While the South is still generating a lot of revenue for Leyland, the Northern markets are growing faster. The pie is larger in its non-traditional markets. “We have grown the pie in North, East and Western markets. We used to be 15 per cent in the North and 45-50 per cent in the South, which we are still maintaining, but in the North we are now at 25 per cent, hitting close to 30 per cent. So, the market share is growing. I am not talking about the numbers, but about the perception — what people see in us, rather than what the numbers portray,” says Agarwal. Switch Mobility, an e-vehicle subsidiary of Leyland, operates around 300 buses in Bengaluru and 48 double decker buses in Mumbai.
Lunch is served, a simple yet tasty meal. Pulao, a paneer dish, some dal and a delectable potato fry. As we tuck in, we ask Agarwal what else needs to be done for the Leyland brand?
Agarwal gives a lengthy explanation.
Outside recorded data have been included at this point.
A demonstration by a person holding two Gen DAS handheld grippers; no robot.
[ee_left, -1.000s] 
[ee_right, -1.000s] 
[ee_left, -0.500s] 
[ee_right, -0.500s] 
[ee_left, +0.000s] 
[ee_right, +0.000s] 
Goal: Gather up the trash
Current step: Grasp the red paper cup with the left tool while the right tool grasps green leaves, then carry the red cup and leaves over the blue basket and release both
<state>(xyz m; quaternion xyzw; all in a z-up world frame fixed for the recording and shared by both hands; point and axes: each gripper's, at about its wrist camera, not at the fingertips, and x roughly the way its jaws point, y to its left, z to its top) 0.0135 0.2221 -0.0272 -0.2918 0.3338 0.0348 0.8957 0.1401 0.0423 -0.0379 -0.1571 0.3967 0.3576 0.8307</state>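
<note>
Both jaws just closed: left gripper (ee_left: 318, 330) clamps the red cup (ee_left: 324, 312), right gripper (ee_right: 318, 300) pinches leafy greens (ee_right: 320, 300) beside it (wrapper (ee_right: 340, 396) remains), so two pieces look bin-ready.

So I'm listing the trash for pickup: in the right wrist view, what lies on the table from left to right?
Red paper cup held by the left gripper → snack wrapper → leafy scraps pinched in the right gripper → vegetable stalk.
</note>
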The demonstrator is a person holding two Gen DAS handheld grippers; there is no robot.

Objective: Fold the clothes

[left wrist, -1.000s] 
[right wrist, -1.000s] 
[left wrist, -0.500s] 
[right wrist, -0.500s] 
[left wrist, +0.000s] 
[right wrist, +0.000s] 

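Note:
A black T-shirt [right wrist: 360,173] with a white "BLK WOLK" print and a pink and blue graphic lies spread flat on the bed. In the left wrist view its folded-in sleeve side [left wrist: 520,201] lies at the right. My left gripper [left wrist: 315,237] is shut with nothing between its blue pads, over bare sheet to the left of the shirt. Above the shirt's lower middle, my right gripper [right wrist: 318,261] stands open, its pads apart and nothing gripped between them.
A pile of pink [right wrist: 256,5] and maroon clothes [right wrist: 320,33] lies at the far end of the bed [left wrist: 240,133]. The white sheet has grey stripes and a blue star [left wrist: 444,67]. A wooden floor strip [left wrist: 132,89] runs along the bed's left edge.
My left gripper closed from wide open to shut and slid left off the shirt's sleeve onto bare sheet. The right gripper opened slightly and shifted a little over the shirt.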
The need of the hour is to make Leyland future-ready, looking far beyond today’s horizon to see what technology will be like 15-20 years later and how those changes will require Leyland to be more agile and innovative. “We have five values in Leyland which we reiterated last year: trust, customer-centricity and partnership — we are good on this as we did a senior leadership survey recently on how leaders are behaving around those values and we got good scores. The other two are agility and innovation — we need to bring a lot more changes there,” elaborates Agarwal.
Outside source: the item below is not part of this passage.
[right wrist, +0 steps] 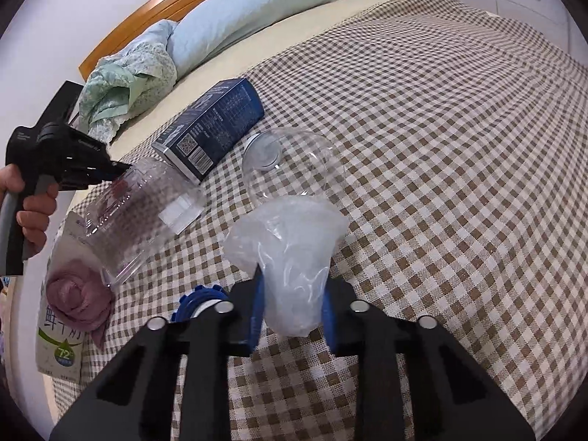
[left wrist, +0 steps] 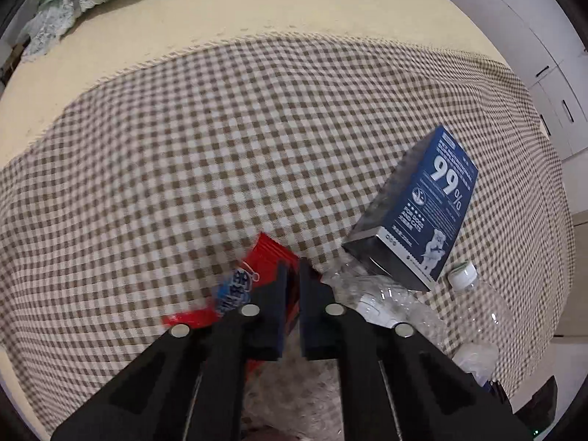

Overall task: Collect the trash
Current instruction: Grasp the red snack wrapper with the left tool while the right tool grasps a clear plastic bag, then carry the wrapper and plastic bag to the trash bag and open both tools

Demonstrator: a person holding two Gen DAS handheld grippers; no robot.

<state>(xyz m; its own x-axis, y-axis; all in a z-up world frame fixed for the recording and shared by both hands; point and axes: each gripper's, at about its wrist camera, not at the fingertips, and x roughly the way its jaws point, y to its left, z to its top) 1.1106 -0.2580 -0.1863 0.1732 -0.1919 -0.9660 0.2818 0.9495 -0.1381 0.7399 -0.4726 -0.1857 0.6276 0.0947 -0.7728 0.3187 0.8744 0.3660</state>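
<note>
The trash is all bunched up at the near corner of the bed, on the brown-and-white checked blanket (right wrist: 441, 147). The right tongs (right wrist: 292, 307) have a crumpled clear plastic bag (right wrist: 290, 253) sitting between their blue pads, and the pads look pressed against its lower end, so I'd call that a pinch on the bag. Just past the bag there's a clear dome lid (right wrist: 290, 167) lying on the blanket, and next to that a dark blue carton (right wrist: 211, 130) on its side with a QR code and barcode facing the camera. A clear plastic bottle (right wrist: 139, 213) lies diagonally with one end touching the carton.

From the left wrist view, the left tongs (left wrist: 292, 279) are nearly pressed together with only a thin slit between the pads, right over a red snack wrapper (left wrist: 266, 268) with blue and white print. It's blurry there and I can't tell if the wrapper is really caught between them or just behind them. The same blue carton (left wrist: 426, 205) shows up to the right with a big "99%" on it, plus a crushed clear bottle (left wrist: 371, 294) beside the tongs and another bottle with a white cap (left wrist: 477, 305) further right.

At the blanket's edge in the right view there's a milk carton (right wrist: 60, 345) with a "72" badge and a balled-up purple cloth (right wrist: 79, 294) against it. Up by the wooden headboard (right wrist: 183, 3) sit a pale blue pillow (right wrist: 242, 22) and a bunched green floral cloth (right wrist: 125, 88). White cabinets (left wrist: 533, 55) stand off to the side.
</note>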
These are important, Agarwal repeatedly stresses, to be relevant and lead or participate in the coming changes. Agile, he says is making quick choices; “And we have many more with all these tech changes, we have to be quick to make decisions; right or wrong, time will tell,” he adds.
Road ahead
Leyland, he says, has been innovative as it started working on electric buses in 2011, when no one was even talking about EVs. “Innovation is there in our roots but the ability and acceptance of failing fast and resurrection — that spirit should be invoked. What matters is can you come back fast and try out new things,” he adds.
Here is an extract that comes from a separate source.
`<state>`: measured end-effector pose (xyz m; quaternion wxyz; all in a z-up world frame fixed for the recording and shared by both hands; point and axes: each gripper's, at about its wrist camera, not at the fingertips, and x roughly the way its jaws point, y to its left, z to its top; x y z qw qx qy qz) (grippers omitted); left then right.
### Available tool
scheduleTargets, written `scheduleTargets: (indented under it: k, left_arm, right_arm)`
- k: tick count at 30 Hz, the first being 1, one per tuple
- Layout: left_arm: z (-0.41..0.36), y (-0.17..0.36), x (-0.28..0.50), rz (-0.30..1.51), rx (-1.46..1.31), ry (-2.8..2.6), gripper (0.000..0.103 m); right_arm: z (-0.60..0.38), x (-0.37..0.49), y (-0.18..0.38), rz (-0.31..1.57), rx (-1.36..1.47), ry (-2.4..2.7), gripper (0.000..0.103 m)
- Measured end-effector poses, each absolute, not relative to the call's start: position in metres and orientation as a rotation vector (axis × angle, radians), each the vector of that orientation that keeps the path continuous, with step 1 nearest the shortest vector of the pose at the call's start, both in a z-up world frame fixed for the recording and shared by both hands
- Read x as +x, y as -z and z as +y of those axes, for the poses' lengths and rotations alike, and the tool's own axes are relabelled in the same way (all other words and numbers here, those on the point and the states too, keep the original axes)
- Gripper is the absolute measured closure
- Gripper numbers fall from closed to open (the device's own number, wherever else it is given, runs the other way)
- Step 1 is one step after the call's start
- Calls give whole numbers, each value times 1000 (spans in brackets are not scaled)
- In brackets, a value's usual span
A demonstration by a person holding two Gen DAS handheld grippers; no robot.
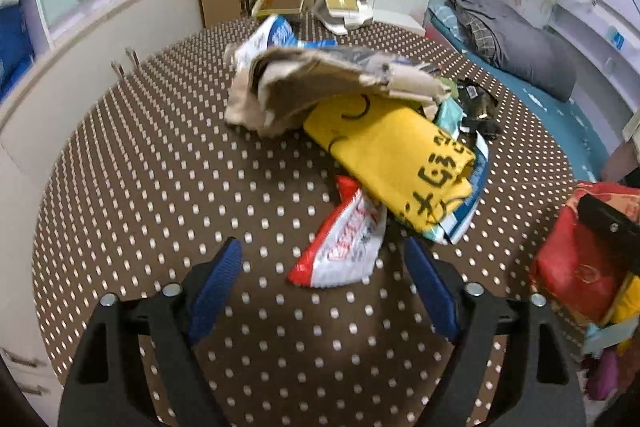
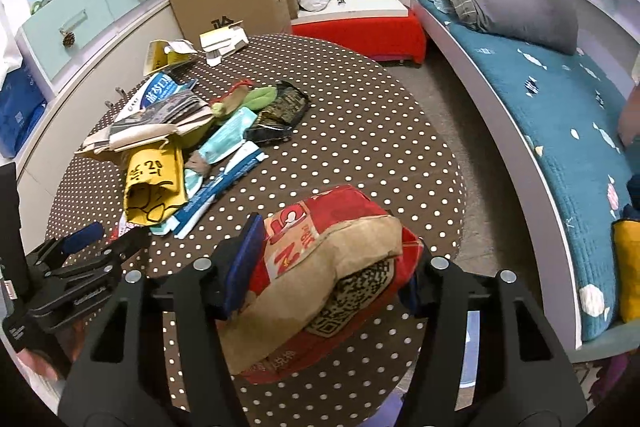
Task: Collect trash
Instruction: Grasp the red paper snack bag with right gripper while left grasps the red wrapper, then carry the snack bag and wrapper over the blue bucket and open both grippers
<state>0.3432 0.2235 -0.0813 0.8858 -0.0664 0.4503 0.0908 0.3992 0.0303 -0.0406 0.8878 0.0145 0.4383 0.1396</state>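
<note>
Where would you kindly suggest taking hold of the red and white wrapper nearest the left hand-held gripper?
Probably its near, wide end, coming straight ahead and down. The wrapper lies flat, its near end free between the open fingers of the left hand-held gripper, while its far end is tucked under the yellow bag.

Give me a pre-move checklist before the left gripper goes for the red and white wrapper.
1. Left gripper open: ok.
2. Red and white wrapper between its fingers: ok, just ahead, lying on the table.
3. Wrapper free of the pile: not ok, its far end meets the yellow bag.
4. Right gripper holding the red paper bag: ok.
5. Red paper bag's opening ready to take trash: cannot tell.
</note>
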Motion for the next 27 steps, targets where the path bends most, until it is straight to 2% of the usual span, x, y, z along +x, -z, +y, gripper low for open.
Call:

Technology for EVs is changing rapidly. For the ICE engine, apart from modifying it for emissions, nothing much needs to be done. “In the next ten years, evolution of EVs is going to be fast; it’s been two years since we put our electric buses in the market and we have already changed the battery chemistry thrice. And we may have to change it again in the next two-three years. Now work is going on in sodium batteries and other chemistries,” he elaborates. Agarwal himself spends a lot of time in technology development and with customers, gleaning their pain points.
As we’re served some gulab jamun and ice cream, we switch gears and ask him how he and his family have taken to Chennai. Agarwal, who studied at NIT Kurukshetra and earned an MBA from Duke University in the US, says that he likes the culture here; people are competitive, but they take time out to relax, socialise, indulge in art and music. “I am learning. Maybe in another couple of years, I will get a better understanding of what Chennai is. So far, I like it, more peaceful, with more things to do.” Along with his family, he likes to indulge in the plentiful varieties of dosas that Chennai’s famous eatery, Murugan Idli, has to offer.
Agarwal says, for him, unwinding is all about spending time with family — “For busy executives like me, the best time is those little moments we get with our family.”Agarwal says he has never really planned for the long term, even financially, but things have worked out well for him.